# Dust Deputy Failure or is it me?



## NewBi (Mar 23, 2017)

Good Morning,

I have a Rigid 5HP shop vac that fills up quickly and clogs the filter quickly. I bought a cyclone and added it to a 30 gallon barrel.

I drilled a hole in the lid and attached the cyclone. I have been running it for about a week or so now, not a lot of woodworking but enough that I seen about 3 inches of stuff in the bottom of the barrel. So, I decided to check the shop vac. I was surprised to see that it was over 3/4's full and the filter was plum full.

I had used the table saw the most during that week or so. But I did do some planing and just regular floor sweeping during that time as well.

IS it possible to "over load" (for lack of a better word) the cyclone?

Is it something I am doing or not doing, or is it cyclone failure?


Thanks,

Gary


----------



## Johnnie_dr (Apr 16, 2016)

Hmmmm.

Having gone that route, when I first started woodworking (and since moving to a real dust collection system)...a key element to getting the system to work right is sealed containers.

From the looks of your lid and barrel (unless I cannot see everything), it looks like your lid is just sitting on top of your barrel and was not the lid that came with the barrel, if any.

SO...if that lid is not sealed...tightly, the action of the cyclone and vac will not function well...meaning...most of the dust will just get sucked into the vac, since the cyclone is not working as designed in a sealed system.

When you purchase the DustDeputy with a supplied bucket (from Onieda) they supply the bucket and lid with an O'ring seal. Any leak in a Dust collection system will reduce function of air flow, thus causing system inefficiency or failure.

My best guess?...
John


----------



## NewBi (Mar 23, 2017)

Johnnie_dr said:


> Hmmmm.
> 
> Having gone that route, when I first started woodworking (and since moving to a real dust collection system)...a key element to getting the system to work right is sealed containers.
> 
> ...



Thanks for the quick reply. That is the lid that came with it (when the gave it to me anyway). You are correct though, it is just setting on there. I'm not sure how I can seal it though.
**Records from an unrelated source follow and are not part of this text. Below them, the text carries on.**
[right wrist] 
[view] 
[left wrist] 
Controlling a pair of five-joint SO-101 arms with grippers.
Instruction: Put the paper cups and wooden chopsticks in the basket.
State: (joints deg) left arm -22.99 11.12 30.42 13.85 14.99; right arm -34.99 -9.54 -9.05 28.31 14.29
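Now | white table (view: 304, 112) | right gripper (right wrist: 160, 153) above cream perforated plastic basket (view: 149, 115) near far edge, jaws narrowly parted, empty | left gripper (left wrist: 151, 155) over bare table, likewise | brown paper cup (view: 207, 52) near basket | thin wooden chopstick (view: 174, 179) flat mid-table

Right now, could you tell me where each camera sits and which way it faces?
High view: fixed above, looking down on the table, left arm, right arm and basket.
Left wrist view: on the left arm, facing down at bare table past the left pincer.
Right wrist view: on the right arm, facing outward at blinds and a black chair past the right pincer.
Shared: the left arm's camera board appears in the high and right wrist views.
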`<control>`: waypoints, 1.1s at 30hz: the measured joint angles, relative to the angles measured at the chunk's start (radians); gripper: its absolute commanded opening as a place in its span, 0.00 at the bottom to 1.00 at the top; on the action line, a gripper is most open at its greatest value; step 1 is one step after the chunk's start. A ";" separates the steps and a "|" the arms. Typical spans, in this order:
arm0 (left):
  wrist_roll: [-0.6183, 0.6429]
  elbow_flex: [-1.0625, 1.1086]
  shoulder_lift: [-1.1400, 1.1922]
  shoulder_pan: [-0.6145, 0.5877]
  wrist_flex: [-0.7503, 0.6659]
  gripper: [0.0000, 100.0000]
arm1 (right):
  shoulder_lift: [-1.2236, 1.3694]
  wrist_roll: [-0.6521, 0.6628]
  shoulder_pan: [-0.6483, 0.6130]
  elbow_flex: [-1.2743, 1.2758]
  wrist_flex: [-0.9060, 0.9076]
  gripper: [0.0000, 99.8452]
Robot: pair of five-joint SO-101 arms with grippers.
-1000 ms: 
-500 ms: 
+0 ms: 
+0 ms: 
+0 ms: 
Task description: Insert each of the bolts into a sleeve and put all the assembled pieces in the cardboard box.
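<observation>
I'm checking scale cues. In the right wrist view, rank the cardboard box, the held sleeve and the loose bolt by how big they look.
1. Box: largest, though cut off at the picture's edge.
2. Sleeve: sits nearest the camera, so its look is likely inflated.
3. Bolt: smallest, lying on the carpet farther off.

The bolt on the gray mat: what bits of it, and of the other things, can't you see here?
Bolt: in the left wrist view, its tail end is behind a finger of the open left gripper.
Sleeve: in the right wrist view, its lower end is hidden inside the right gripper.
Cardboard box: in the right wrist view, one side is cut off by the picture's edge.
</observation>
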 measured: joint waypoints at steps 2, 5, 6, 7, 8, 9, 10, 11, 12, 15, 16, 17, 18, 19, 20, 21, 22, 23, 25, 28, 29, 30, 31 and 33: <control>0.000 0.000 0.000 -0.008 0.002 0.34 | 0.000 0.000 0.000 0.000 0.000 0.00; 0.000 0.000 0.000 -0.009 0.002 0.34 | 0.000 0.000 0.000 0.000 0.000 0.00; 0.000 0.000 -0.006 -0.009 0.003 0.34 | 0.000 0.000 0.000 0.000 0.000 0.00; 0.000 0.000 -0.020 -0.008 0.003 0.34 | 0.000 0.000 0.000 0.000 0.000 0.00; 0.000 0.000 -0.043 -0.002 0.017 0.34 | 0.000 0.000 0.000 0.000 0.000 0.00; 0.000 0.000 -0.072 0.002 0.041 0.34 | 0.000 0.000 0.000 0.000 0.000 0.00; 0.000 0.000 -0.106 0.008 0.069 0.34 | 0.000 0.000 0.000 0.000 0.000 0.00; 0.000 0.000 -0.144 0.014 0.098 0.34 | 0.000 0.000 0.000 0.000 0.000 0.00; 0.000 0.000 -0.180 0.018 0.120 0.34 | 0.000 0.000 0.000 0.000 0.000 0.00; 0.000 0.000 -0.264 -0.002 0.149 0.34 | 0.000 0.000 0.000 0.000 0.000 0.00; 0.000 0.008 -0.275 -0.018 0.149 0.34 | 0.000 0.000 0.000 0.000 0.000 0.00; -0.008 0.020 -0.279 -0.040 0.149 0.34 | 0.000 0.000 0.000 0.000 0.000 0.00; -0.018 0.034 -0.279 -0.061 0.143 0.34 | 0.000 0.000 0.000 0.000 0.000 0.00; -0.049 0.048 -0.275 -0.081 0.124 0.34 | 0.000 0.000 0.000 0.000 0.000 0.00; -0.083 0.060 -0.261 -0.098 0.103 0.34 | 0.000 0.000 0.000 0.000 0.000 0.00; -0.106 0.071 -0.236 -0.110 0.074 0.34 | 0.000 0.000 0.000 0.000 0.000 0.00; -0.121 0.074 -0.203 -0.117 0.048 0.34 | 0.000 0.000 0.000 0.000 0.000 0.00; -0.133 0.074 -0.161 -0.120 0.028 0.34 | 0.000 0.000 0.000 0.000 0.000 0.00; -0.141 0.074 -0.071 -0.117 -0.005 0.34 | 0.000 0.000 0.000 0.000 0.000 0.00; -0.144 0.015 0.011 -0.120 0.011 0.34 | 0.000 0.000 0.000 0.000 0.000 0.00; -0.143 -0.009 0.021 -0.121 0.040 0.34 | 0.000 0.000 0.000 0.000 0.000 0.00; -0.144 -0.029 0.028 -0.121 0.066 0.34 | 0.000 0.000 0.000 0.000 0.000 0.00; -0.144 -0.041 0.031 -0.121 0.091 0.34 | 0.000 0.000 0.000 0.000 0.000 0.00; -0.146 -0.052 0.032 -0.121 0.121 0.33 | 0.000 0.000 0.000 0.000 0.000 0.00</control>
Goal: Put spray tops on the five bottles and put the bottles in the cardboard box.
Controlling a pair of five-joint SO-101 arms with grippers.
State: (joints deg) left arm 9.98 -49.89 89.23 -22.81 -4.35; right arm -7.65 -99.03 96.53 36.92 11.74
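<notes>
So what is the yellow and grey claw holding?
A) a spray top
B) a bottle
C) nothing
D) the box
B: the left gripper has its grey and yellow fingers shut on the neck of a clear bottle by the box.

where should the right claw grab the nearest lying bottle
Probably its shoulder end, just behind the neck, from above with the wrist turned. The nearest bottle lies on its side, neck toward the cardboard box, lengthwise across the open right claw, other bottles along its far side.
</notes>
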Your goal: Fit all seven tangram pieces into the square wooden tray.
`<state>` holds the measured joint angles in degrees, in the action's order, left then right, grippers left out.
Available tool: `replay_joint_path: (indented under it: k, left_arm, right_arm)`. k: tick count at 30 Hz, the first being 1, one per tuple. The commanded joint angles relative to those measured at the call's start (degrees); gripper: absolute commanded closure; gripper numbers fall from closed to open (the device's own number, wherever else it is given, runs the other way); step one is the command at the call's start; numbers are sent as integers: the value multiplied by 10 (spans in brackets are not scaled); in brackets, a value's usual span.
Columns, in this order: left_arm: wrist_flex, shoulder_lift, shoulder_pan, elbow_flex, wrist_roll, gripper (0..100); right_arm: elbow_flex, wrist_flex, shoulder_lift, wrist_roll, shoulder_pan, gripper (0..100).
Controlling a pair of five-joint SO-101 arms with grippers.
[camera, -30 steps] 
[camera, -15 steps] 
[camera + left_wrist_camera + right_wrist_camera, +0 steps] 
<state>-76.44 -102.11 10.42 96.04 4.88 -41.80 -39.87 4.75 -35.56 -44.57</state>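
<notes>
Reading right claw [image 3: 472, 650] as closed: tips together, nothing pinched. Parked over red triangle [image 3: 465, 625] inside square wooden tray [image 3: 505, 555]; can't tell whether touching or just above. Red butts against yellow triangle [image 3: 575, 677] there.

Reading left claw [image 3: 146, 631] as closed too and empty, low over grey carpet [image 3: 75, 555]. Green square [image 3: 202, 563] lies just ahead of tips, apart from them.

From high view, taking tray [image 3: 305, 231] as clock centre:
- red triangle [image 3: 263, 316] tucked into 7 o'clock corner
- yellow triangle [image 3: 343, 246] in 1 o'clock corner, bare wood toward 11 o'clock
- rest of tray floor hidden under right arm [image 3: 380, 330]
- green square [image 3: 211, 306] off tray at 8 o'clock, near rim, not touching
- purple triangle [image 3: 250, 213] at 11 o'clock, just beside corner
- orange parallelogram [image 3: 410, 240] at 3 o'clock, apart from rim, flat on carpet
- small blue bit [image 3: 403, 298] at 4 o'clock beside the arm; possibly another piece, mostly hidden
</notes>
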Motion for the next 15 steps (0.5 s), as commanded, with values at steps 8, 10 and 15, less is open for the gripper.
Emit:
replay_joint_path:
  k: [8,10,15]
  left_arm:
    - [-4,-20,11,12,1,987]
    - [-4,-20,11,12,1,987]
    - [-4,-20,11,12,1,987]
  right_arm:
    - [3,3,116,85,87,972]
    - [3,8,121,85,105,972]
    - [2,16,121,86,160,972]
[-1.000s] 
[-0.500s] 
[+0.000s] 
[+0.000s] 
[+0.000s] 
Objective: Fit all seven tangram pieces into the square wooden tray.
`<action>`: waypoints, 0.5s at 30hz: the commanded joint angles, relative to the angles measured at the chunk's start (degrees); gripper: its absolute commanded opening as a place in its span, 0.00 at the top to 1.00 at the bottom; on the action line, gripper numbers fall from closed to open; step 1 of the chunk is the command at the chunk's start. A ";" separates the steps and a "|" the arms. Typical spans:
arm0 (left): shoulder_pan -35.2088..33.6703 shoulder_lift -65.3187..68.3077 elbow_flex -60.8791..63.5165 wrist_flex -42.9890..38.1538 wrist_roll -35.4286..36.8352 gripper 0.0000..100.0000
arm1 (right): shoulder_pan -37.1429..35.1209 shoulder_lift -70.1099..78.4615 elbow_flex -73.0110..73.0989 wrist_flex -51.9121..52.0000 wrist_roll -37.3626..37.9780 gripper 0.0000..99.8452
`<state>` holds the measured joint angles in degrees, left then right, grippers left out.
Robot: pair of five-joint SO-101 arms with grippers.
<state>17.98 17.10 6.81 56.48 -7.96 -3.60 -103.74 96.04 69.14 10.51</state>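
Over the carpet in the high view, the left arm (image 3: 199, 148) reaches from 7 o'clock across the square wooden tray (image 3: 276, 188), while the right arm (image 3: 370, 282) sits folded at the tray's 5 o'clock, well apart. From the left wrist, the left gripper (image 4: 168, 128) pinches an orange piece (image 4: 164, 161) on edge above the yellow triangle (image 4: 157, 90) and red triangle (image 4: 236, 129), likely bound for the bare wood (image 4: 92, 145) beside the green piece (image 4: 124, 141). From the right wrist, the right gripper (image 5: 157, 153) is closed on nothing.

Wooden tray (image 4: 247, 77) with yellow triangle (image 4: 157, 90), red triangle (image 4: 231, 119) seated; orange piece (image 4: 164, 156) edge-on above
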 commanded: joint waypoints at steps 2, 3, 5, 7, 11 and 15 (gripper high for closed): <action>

I was wondering if that would be a problem (the lid) when I got it but, when you turn on the shop vac on it sucks the lid down pretty tight. If the barrel is empty you can almost lift the barrel with the lid when it is on so I thought maybe it wouldn't be a problem. How can one find out if there is a leak in either the lid or one of the other connections?


Thanks,

Gary


----------



## woodnthings (Jan 24, 2009)

*I think the barrel is too large*

I'm no air movement expert, but I think for proper cyclonic action you need a smaller diameter barrel or bucket. That mini cyclone was not designed to go on such a large barrel.... JMO. :surprise2:


----------



## Kerrys (May 2, 2016)

Not sure what your barrel is made from but when I tried using a dust deputy with a heavy plastic garbage can it collapsed from the suction. Pretty much let me know I had stuff seal fairly well. The can was 35 gallons and the system did not work so woodnthings might be correct. I switched to a 5 gallon plastic bucket and everything works as advertised. I thought I would have to empty the bucket frequently but that has not been the case so far. Your volume might be higher than mine and emptying a 5 gallon might be more frequent for you.


----------



## NewBi (Mar 23, 2017)

woodnthings said:


> I'm no air movement expert, but I think for proper cyclonic action you need a smaller diameter barrel or bucket. That mini cyclone was not designed to go on such a large barrel.... JMO. :surprise2:


No that would be a BUMMER if so. The reason I bought the cyclone was be cause I have the barrel.

Thanks,
Gary


----------



## NewBi (Mar 23, 2017)

Kerrys said:


> Not sure what your barrel is made from but when I tried using a dust deputy with a heavy plastic garbage can it collapsed from the suction. Pretty much let me know I had stuff seal fairly well. The can was 35 gallons and the system did not work so woodnthings might be correct. I switched to a 5 gallon plastic bucket and everything works as advertised. I thought I would have to empty the bucket frequently but that has not been the case so far. Your volume might be higher than mine and emptying a 5 gallon might be more frequent for you.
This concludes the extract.